Гоблин с обновленным молоточком, к тому же, возвратился назло в самый нежеланный момент и добивал ее тем, что лупил по стенам мозга безостановочно, буквально разрывая их. Он добрался до мозжечка, разодрал его в клочья, кровожадно забросил в свой противный рот с длинным языком и проглотил, ясно дав понять, что не прекратит свой кровавый протест ни на мгновение.

В ушах запульсировал неизвестной природы стук. Он растекся случайным образом на простынь, а еще через несколько секунд переместился во входную дверь – настолько очевидно и правдоподобно, что Лилит в зверином ужасе отлепила потное перекошенное лицо от простыни, подтянув ноги к себе, раздвинула шторы и с хилым удивлением обнаружила, что они промокли до нитки, а окно уже приветственно распахнуто настежь. Гроза в образе стука вот-вот норовила озлобленно нанести удар прямиком в ее оголенную вздымающуюся грудь, подначивая предпринять хоть что-нибудь.

И она повелась.

Зажмурила влажные глаза в слепой надежде, что Бог еще есть и способен будет вызволить ее из лап Геенны Огненной, нырнула в серое дождливое небо и впервые за все время преисполнилась полным избавлением. Одновременно прекратили свое существование и надломленный адский стук, и долголетняя головная боль. Ее мысли очистились, опустели, став прозрачными, не долгосрочными, а на губах сладким следом отпечаталось подобие улыбки – самое подлинное и искреннее из всех, что ей доводилось из себя выдавливать.

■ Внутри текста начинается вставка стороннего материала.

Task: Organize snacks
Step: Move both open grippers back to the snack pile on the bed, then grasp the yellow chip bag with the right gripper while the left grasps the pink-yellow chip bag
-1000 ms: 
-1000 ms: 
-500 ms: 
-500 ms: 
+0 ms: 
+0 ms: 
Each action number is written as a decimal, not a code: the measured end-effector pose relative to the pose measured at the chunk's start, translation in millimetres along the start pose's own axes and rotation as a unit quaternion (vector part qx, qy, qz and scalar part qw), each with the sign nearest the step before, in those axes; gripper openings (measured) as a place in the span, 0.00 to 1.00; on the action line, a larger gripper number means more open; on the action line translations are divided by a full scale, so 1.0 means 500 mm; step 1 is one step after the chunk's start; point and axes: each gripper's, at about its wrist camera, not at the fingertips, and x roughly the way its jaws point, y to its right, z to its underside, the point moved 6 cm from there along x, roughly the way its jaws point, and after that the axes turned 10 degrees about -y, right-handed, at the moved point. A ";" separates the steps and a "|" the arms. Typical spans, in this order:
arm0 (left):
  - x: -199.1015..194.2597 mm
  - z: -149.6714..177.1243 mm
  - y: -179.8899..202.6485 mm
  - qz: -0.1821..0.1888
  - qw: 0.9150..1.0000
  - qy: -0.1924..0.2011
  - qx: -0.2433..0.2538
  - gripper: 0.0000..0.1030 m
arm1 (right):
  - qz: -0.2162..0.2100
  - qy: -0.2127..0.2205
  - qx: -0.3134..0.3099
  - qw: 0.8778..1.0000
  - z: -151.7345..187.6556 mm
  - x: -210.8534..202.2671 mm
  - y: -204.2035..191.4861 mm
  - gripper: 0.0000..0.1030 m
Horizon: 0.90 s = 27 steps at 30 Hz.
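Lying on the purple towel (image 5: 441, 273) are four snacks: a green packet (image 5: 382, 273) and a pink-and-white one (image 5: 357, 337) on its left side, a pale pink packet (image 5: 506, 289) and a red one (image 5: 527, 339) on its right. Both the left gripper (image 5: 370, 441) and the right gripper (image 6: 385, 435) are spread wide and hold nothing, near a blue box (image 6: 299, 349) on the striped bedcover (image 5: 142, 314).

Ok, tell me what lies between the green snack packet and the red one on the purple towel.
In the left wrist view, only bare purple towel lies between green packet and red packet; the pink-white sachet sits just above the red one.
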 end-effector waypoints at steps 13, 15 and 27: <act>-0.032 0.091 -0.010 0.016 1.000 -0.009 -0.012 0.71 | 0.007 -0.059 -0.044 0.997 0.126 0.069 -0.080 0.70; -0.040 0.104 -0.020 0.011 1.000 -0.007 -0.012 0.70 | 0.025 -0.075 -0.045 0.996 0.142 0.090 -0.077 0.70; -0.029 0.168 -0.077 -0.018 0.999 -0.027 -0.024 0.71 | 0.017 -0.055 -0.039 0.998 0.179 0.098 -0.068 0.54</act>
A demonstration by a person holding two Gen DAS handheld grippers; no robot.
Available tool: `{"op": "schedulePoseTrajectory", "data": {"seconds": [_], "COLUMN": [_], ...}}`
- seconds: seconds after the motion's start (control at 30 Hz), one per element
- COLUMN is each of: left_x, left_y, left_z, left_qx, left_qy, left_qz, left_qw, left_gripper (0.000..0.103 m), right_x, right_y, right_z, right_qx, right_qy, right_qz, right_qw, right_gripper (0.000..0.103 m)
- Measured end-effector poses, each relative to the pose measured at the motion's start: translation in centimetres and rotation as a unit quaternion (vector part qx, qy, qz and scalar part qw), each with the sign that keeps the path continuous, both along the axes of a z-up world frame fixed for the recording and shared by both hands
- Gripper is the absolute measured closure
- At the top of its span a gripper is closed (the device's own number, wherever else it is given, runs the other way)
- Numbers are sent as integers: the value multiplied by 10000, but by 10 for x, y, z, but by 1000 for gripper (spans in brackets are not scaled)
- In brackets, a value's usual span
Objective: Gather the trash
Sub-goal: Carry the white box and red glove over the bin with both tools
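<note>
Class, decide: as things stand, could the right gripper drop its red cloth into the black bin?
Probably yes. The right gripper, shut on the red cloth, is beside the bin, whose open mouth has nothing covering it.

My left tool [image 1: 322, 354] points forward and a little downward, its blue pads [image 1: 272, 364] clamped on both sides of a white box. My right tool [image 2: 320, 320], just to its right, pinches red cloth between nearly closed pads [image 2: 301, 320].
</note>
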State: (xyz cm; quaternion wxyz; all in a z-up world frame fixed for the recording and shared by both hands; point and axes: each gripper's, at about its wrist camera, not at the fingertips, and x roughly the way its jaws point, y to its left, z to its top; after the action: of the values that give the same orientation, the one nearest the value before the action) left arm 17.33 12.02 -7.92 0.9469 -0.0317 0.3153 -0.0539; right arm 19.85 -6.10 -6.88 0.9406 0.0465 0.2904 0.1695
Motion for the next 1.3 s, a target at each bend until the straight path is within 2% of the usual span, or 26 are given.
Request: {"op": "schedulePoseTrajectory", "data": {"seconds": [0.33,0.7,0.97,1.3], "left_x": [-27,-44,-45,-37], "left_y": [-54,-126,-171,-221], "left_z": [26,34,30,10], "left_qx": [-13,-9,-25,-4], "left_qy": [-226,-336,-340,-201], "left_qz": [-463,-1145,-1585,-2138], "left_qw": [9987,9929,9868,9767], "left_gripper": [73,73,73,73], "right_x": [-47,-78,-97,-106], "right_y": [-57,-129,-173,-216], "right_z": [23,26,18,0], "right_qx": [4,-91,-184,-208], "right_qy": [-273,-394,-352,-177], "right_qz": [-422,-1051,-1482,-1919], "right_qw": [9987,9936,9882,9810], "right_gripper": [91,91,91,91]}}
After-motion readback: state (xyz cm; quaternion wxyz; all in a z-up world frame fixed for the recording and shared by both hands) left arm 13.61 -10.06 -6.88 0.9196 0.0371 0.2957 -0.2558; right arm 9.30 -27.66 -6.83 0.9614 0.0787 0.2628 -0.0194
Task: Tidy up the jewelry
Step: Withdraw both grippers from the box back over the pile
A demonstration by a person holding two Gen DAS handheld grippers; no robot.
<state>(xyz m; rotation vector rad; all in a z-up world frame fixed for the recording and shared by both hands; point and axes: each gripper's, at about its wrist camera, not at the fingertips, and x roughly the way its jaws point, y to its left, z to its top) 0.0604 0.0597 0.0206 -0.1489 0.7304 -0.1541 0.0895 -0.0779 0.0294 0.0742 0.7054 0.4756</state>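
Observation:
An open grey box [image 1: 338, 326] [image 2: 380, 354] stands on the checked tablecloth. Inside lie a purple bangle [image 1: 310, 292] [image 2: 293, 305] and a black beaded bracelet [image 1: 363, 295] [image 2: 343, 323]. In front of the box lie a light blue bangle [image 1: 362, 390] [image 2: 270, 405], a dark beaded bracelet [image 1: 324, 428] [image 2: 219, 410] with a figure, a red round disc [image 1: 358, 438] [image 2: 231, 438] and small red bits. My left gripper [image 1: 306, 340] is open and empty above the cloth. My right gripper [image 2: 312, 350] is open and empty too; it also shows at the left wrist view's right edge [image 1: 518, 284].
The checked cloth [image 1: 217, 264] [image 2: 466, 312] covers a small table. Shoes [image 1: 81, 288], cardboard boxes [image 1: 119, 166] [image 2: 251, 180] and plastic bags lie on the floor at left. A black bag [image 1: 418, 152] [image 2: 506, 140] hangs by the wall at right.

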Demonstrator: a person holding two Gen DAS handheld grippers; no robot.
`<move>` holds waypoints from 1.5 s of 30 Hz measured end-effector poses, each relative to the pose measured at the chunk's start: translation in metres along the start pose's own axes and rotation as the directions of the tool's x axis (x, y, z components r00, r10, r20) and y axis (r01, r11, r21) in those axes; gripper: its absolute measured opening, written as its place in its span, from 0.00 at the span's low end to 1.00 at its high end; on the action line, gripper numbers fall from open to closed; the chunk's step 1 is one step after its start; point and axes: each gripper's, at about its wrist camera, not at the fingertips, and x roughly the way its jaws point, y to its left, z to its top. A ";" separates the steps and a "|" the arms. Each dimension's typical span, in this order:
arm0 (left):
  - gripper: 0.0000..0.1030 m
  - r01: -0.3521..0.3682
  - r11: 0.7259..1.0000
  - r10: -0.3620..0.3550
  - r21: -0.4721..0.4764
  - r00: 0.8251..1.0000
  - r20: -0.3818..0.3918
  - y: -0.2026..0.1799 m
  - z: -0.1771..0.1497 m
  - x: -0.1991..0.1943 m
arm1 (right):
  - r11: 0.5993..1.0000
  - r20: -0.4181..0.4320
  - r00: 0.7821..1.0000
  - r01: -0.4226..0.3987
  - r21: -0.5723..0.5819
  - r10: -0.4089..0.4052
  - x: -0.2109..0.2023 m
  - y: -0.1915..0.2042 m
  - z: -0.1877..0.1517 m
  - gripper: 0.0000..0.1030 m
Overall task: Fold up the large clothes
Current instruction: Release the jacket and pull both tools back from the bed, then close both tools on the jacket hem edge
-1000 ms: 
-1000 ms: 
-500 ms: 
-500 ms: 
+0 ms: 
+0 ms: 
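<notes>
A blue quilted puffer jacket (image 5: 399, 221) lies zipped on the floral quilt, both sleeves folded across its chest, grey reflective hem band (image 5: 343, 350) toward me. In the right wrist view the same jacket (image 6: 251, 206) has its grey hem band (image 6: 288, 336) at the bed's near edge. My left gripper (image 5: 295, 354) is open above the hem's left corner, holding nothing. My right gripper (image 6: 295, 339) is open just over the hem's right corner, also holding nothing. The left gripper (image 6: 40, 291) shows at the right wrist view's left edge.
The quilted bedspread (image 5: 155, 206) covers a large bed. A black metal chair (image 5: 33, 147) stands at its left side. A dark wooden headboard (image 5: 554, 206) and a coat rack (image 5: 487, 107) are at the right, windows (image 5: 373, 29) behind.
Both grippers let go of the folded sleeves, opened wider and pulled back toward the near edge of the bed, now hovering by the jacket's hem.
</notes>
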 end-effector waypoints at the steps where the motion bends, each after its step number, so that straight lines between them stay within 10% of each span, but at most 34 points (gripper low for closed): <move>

Она не могла знать, где находятся сейчас знакомые ей образы – Йоши и мамины руки, старая подруга и коллега-официант — но успокаивала себя тем, что они, повстречавшиеся ей однажды на жизненном пути, бродят теперь в облике белых невесомых тел с венками на голове в полной договоренности со своим внутренним сознанием. И думают о ней.

Полегчало.

В маленькую грушеобразную голову с растрепанными обесцвеченными волосами напоследок ударили разом мысли обо всем: об оставленном поневоле островке надежды – единственной в своем роде Луне, о всех так и не сбывшихся мечтах и неутолимом желании — даже ни разу за всю свою бесполезную жизнь не ощутив тепла обвивающих ее тело нежных рук, безвозмездно обнять собственными всех несчастных.

И саму себя. Если, конечно, она дотянется.